## Input records
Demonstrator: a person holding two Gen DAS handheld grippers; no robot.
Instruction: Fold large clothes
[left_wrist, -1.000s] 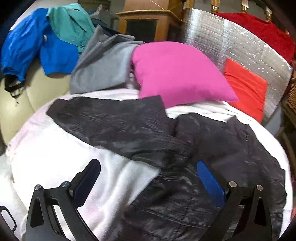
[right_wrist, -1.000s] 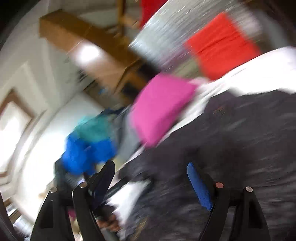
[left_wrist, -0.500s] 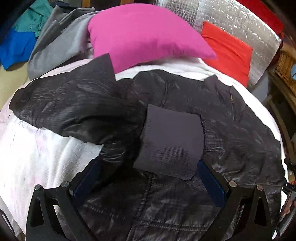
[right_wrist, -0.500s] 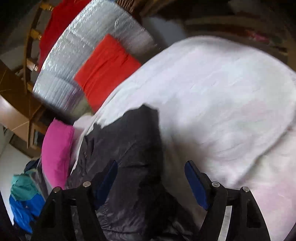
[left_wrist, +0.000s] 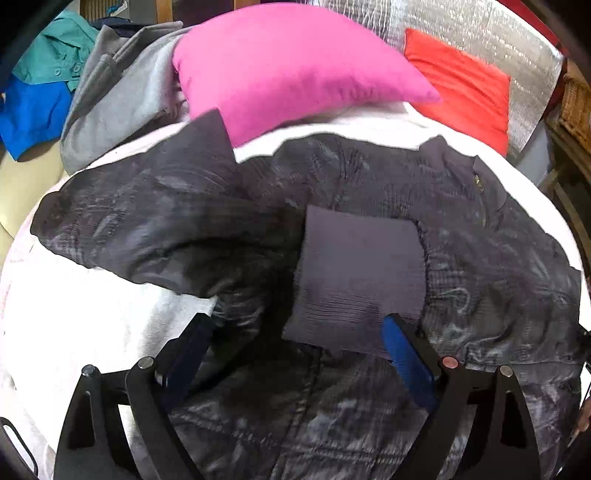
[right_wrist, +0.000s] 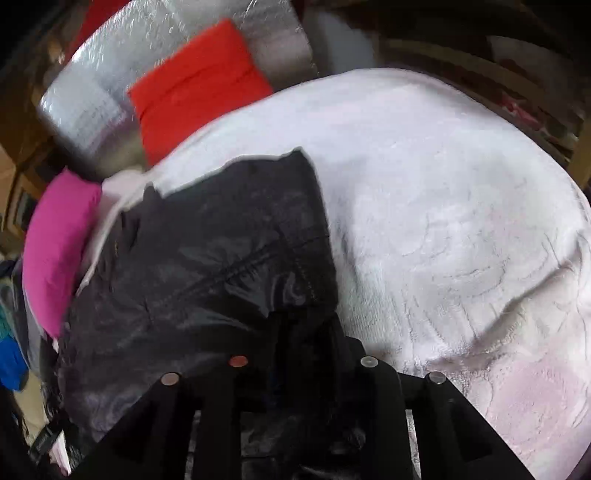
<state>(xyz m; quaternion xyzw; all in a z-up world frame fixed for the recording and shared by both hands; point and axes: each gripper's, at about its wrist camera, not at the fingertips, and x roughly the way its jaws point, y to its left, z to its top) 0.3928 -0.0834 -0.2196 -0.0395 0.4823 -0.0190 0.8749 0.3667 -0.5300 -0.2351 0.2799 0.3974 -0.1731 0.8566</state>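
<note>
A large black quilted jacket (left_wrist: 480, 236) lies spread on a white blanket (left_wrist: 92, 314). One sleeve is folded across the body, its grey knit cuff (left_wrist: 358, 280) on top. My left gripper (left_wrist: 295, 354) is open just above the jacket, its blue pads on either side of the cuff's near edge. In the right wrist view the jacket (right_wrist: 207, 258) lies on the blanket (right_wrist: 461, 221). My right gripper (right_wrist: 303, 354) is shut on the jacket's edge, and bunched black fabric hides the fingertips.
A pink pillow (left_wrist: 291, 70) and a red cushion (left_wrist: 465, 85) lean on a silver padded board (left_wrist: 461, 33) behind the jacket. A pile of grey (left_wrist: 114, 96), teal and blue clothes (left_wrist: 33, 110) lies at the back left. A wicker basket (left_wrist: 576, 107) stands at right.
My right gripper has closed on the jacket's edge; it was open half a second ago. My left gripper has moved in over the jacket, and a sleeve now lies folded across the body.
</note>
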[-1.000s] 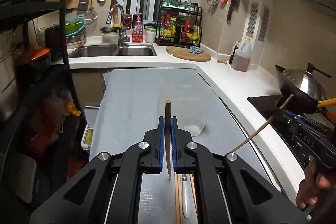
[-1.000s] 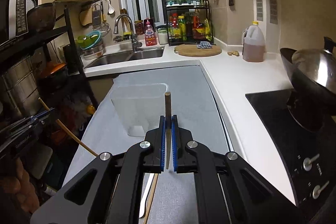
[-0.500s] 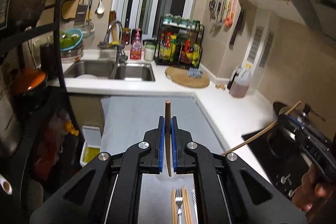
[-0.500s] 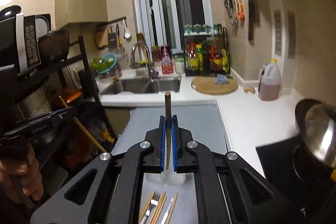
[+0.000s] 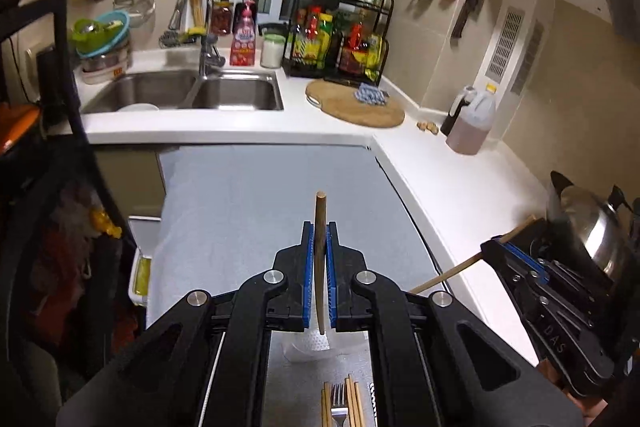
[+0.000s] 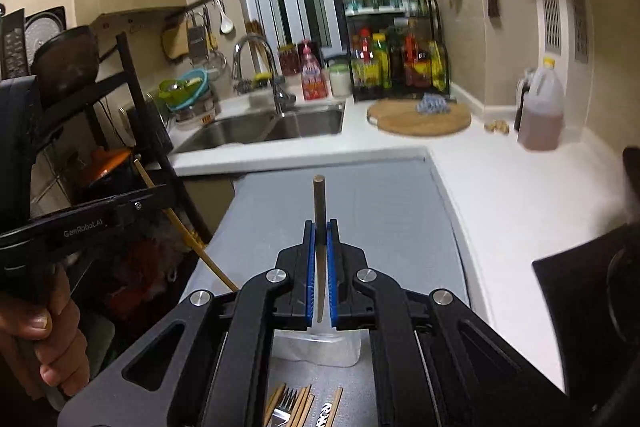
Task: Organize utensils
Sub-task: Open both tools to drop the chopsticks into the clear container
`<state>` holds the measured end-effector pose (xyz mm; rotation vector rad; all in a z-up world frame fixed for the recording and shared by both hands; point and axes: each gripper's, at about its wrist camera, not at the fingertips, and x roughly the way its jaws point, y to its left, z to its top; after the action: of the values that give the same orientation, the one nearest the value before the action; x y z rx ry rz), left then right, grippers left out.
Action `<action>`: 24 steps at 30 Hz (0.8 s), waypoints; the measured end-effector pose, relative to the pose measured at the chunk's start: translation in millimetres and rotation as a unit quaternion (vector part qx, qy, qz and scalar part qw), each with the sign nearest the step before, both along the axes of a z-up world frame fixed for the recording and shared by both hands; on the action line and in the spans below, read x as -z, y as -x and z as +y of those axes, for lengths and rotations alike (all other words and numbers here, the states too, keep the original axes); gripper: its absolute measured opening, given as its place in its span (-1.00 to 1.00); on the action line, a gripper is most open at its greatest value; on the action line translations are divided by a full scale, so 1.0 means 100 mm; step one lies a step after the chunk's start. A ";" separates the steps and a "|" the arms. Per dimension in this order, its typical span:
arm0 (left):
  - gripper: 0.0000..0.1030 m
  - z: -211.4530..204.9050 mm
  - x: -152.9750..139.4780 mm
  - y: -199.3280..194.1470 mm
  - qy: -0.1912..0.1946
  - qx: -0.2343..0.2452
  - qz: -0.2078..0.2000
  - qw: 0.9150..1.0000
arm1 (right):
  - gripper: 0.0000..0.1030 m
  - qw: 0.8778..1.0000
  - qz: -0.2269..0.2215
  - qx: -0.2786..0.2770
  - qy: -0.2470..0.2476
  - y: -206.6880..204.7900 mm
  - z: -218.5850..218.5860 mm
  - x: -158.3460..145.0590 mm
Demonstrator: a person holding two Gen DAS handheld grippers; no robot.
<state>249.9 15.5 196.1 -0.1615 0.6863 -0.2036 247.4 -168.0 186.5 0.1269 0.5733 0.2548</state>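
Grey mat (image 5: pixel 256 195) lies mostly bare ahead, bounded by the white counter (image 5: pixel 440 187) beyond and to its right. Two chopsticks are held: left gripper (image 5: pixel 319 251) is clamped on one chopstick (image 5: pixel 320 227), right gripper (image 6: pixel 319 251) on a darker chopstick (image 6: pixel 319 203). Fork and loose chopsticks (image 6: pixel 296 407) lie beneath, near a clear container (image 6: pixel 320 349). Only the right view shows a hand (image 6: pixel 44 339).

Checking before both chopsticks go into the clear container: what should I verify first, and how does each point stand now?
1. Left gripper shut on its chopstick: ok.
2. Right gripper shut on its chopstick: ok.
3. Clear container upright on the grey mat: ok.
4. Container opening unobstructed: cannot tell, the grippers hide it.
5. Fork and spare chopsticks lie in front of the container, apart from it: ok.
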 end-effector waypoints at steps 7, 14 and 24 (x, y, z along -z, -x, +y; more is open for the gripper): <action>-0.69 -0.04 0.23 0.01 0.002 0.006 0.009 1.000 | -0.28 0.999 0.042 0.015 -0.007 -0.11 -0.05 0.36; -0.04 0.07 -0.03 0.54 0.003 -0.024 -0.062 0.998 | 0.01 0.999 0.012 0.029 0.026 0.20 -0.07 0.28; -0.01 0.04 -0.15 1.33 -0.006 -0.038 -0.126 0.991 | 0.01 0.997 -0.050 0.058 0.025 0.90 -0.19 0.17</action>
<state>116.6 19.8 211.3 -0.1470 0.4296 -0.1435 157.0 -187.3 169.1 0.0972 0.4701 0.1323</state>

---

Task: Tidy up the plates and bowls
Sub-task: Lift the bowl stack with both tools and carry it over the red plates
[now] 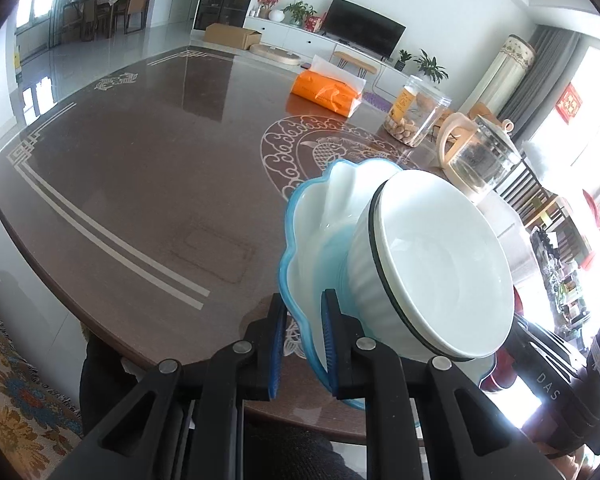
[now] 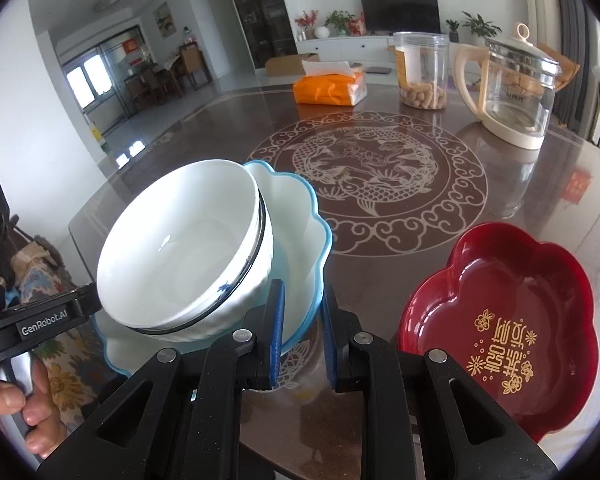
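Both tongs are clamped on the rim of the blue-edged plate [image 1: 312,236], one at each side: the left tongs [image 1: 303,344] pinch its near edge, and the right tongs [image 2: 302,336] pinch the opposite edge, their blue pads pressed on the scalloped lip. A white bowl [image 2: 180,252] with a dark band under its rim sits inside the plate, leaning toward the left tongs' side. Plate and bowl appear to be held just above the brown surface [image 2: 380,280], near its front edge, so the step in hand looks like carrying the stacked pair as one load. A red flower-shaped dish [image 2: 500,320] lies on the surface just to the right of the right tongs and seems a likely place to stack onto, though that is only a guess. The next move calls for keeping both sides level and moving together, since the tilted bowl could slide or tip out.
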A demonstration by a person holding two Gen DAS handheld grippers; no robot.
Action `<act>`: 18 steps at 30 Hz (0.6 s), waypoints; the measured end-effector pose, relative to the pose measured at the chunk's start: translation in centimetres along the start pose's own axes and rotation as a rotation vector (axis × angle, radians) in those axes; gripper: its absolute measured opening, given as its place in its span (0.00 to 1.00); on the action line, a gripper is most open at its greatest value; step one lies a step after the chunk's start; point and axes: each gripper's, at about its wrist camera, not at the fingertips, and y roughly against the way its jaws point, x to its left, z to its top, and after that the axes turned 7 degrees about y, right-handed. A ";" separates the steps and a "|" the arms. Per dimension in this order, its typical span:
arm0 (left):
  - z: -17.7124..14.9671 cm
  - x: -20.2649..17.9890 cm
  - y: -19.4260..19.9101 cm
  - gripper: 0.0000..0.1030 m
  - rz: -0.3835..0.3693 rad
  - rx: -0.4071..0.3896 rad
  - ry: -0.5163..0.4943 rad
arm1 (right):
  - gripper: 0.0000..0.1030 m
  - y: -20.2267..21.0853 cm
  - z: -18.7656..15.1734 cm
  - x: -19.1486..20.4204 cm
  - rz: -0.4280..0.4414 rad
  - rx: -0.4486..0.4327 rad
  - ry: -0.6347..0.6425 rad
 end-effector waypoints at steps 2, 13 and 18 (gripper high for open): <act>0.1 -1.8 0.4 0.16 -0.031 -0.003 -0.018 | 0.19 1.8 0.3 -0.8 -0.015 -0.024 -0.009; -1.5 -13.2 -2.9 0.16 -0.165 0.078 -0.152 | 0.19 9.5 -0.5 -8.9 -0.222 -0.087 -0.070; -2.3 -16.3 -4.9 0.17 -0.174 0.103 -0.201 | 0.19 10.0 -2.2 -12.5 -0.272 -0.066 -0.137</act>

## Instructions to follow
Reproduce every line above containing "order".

## Response for this exercise
Action `<action>`: 24 steps at 30 Hz (0.8 s), waypoints; the measured end-effector pose, relative to the pose measured at the chunk's start: translation in millimetres and rotation as a unit quaternion (vector part qx, qy, qz and scalar part qw), each with the sign nearest the step before, both along the axes of a z-up world frame fixed for the recording and shared by both hands; on the action line and in the spans below, read x as -z, y as -x and z as +y of those axes, for lengths and rotations alike (all other words and numbers here, the states too, keep the original axes); gripper: its absolute measured opening, given as its place in its span (-1.00 to 1.00); on the action line, a gripper is most open at its greatest value; on the action line translations are divided by a full scale, so 1.0 means 100 mm; step one lies a step after the chunk's start. A ";" separates the steps and a "|" the arms. Per dimension in this order, its typical span:
Action `<act>`: 18 steps at 30 Hz (0.6 s), waypoints; the measured end-effector pose, relative to the pose measured at the chunk's start: translation in centimetres along the start pose's own axes and rotation as a rotation vector (axis × angle, radians) in those axes; gripper: its absolute measured opening, given as its place in its span (0.00 to 1.00); on the action line, a gripper is most open at its greatest value; step one lies a step after the chunk's start; point and axes: each gripper's, at about its wrist camera, not at the fingertips, and y roughly against the way its jaws point, x to its left, z to its top, and after that the axes turned 7 degrees about y, right-handed. A ";" separates the steps and a "|" the arms. Per dimension in this order, its typical span:

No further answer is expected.